Finally, the last operator we need to know is grouping up parantheses `()` as well as the alternator `|`. If I want to only match airport connections from `ABQ` or `DAL` to `HOU` or `PHX`, I could express that with `(ABQ|DAL)-(HOU|PHX)`.  

In [None]:
regex_match("ABQ", "(ABQ|DAL)") # Match 
regex_match("ABQ-HOU", "(ABQ|DAL)-(HOU|PHX)") # Match 
regex_match("DAL-HOU", "(ABQ|DAL)-(HOU|PHX)") # Match 
regex_match("DAL-PHX", "(ABQ|DAL)-(HOU|PHX)") # Match 
regex_match("PHX-DAL", "(ABQ|DAL)-(HOU|PHX)") # Doesn't Match 
regex_match("MDW-DAL", "(ABQ|DAL)-(HOU|PHX)") # Doesn't Match 


## Partial String Matches

Let's say we want to find all records with an `Email` containing a domain of `outlook.com`. This is easy enough using the `contains()` function under the `str` property. Note that the pattern string is treated as a regular expression so we need to escape the dot `.` with a backslash `\.`. Otherwise, it will be treated as a wildcard.

In [None]:
df['Email'].str.contains('outlook\.com', regex=True)

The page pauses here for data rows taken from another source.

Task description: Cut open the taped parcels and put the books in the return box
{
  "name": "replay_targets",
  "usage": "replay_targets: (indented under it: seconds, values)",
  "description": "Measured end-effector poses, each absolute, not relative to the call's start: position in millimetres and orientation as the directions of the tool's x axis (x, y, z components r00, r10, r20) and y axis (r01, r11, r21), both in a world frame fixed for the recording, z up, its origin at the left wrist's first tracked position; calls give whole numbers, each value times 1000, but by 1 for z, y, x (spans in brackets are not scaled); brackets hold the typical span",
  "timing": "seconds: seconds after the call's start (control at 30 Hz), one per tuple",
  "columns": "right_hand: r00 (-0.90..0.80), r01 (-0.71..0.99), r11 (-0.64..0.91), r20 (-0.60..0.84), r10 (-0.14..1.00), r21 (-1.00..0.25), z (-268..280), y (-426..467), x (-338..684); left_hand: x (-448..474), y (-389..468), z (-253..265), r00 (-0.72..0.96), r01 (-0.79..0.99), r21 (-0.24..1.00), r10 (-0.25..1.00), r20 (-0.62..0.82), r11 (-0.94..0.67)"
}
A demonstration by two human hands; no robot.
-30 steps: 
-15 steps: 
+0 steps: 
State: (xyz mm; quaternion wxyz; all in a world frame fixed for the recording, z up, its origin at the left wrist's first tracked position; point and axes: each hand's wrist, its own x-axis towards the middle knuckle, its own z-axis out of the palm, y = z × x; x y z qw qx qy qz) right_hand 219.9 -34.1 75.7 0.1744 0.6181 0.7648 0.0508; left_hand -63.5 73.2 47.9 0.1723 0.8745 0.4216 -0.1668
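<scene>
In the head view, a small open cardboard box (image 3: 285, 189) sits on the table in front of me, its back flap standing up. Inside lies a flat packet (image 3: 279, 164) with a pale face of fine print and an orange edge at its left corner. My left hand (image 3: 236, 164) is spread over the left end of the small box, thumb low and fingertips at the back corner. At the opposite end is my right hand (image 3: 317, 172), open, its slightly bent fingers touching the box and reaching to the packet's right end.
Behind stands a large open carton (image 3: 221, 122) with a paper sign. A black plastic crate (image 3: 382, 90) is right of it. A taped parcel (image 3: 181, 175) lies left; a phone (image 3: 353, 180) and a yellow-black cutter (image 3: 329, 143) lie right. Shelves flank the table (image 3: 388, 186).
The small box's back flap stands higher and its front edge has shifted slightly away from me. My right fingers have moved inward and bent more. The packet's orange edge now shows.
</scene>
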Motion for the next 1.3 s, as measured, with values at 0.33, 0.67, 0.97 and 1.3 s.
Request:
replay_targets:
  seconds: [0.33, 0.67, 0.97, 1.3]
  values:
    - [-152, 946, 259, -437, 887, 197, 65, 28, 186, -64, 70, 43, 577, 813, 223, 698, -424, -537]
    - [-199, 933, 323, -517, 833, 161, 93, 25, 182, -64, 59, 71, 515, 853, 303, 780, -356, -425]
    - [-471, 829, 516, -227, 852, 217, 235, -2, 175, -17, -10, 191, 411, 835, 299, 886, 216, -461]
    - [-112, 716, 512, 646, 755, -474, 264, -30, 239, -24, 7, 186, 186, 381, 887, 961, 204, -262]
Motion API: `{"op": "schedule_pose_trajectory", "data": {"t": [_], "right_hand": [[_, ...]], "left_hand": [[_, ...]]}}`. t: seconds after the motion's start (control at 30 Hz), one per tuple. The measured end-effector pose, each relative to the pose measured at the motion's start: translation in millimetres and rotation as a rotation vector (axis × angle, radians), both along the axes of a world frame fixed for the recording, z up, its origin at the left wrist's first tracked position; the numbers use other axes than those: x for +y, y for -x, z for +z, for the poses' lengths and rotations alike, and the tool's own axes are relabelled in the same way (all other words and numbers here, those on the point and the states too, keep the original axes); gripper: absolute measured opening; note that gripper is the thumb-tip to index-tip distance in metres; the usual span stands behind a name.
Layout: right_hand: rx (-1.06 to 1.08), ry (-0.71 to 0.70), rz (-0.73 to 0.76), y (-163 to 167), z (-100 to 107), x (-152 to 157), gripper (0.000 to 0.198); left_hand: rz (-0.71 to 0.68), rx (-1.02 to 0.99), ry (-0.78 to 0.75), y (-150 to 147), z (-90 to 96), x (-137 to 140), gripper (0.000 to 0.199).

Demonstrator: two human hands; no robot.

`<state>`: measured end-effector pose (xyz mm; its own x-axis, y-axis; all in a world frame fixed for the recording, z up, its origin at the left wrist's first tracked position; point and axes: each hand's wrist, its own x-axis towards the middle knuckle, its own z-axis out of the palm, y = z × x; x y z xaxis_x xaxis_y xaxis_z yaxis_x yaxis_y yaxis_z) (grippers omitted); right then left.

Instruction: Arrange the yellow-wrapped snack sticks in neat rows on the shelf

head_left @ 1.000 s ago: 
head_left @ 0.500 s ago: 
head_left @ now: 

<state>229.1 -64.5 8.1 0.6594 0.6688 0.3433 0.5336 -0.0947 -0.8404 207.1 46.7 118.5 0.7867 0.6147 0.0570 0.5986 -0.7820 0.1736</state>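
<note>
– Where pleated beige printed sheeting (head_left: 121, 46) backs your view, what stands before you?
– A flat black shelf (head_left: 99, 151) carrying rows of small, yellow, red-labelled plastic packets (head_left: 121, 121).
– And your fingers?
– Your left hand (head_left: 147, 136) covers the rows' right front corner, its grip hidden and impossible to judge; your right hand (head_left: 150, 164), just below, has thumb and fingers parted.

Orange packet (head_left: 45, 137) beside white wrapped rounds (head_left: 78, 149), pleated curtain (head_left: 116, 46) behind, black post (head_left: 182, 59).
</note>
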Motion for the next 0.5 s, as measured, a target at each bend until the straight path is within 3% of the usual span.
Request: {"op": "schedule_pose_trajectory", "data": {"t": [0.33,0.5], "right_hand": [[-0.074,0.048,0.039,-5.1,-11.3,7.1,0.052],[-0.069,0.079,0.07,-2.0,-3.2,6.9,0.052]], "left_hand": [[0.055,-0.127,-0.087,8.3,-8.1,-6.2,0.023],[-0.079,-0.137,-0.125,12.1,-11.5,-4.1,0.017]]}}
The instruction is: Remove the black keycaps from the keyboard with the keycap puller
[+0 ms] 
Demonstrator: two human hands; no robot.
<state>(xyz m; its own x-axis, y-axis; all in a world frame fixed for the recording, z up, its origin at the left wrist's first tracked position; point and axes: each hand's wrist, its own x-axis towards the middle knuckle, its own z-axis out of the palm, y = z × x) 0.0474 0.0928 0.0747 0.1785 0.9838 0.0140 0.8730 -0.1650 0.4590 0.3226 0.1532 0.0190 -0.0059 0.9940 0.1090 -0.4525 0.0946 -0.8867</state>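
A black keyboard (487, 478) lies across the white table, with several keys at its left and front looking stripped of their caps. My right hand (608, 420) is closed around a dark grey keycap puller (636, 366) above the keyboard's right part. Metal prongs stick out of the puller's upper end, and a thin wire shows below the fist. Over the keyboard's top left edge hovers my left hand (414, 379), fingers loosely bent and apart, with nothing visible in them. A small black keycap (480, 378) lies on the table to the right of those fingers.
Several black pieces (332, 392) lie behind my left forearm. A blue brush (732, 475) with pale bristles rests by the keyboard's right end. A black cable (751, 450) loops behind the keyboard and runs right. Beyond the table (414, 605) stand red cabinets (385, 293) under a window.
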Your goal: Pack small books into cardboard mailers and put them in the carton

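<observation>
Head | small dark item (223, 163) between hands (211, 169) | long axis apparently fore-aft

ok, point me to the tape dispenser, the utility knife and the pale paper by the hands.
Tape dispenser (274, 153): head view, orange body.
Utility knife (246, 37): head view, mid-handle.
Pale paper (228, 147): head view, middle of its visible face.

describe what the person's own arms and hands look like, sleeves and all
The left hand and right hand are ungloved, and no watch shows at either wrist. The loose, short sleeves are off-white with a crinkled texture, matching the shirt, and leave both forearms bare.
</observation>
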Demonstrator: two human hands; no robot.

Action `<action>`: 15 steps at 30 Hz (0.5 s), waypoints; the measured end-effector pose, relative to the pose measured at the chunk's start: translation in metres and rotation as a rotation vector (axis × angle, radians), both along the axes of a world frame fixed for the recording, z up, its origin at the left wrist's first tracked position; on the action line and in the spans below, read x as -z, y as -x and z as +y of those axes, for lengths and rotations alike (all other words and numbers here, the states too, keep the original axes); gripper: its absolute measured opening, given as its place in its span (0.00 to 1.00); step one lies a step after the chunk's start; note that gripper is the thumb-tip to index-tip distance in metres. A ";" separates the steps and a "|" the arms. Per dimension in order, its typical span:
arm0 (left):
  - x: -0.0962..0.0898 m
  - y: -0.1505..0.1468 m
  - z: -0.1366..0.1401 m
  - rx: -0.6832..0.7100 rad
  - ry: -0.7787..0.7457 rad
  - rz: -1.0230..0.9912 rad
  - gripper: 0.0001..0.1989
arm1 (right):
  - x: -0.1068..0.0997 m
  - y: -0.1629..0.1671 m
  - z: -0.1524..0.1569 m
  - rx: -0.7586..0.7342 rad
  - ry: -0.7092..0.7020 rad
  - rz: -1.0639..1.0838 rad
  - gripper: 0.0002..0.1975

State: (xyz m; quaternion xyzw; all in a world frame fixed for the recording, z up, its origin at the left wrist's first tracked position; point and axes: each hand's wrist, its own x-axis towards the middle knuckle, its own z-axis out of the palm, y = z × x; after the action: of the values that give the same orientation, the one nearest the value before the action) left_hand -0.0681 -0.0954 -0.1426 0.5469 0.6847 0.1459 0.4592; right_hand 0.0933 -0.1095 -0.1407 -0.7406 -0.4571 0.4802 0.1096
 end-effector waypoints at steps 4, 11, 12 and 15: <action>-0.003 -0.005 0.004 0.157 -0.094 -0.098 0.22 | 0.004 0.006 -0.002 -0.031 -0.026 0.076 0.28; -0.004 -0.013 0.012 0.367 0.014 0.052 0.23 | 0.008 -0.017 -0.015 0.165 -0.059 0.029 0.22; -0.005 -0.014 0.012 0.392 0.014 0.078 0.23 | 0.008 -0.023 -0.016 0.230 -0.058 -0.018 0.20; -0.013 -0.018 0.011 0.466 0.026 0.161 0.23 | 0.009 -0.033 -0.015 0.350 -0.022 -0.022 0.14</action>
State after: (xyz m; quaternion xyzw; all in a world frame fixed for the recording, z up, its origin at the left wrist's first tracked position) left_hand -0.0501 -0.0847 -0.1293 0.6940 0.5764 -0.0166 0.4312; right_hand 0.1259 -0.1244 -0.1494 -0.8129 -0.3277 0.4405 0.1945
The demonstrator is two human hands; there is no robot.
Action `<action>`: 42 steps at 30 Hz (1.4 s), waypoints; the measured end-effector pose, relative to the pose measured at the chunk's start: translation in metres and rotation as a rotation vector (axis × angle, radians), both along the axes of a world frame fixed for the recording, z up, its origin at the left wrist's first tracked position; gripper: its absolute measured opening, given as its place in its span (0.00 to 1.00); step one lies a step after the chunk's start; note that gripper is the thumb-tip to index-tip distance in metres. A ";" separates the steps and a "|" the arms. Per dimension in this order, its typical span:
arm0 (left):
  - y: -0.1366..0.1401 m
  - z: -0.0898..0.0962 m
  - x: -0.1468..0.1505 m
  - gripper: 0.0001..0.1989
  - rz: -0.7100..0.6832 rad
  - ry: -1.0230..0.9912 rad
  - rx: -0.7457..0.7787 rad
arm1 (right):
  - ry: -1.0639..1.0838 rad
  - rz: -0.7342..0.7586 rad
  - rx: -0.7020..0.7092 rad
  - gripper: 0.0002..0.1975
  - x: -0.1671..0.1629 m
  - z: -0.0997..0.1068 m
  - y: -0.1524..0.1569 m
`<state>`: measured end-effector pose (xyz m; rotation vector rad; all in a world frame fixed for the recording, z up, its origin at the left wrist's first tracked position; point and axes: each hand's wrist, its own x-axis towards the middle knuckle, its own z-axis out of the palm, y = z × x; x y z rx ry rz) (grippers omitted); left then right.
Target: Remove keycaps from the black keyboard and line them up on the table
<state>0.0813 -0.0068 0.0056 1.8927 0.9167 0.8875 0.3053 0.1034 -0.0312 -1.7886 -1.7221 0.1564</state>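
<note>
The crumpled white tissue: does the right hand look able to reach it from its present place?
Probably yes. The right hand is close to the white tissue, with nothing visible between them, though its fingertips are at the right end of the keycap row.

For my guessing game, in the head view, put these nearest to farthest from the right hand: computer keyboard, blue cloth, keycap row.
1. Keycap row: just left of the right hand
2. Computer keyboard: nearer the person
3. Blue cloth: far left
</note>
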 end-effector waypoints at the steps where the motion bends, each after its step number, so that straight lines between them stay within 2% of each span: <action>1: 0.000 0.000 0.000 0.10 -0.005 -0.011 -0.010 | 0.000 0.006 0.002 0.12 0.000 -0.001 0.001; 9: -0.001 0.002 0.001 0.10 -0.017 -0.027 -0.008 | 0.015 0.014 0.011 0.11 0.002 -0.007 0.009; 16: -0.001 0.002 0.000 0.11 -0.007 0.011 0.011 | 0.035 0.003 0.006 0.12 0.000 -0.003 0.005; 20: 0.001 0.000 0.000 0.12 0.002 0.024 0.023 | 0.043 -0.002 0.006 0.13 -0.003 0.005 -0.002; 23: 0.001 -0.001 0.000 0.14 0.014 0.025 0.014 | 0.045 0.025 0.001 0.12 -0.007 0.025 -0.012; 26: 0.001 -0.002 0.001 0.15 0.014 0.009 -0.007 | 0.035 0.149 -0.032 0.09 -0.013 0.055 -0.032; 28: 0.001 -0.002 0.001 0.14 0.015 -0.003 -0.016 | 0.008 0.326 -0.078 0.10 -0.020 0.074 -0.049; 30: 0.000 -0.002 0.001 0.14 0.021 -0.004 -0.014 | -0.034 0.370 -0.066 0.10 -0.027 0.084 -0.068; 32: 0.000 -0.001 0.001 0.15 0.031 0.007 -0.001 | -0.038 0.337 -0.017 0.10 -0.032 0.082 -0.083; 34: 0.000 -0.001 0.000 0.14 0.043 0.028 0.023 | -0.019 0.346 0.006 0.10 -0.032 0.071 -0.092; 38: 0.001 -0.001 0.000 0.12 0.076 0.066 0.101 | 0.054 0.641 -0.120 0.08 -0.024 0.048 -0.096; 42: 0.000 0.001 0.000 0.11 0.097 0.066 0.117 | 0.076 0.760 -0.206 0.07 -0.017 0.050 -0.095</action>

Since one of the values for email is `NaN`, we will need to handle it if we are to use this as a filtering mask. We can do that by passing `na = False` to the `contains()` function. This will cause missing values to be treated as `False`. 

In [None]:
df[df['Email'].str.contains('outlook\.com', regex=True, na=False)]

## Full String Matches

Let's say we want to hunt down invalid IP addresses. While we can [get wildly specific and elaborate with ipv4 patterns](https://stackoverflow.com/questions/5284147/validating-ipv4-addresses-with-regexp) let's keep it simple. 

Below is a simplistic regular exression to match an IP address. We use the `fullmatch()` to qualify the IP address string in full.

In [None]:
ipAddressRegex = r'[0-9]{1,3}\.[0-9]{1,3}\.[0-9]{1,3}\.[0-9]{1,3}'

df['IP_ADDRESS'].str.fullmatch(ipAddressRegex)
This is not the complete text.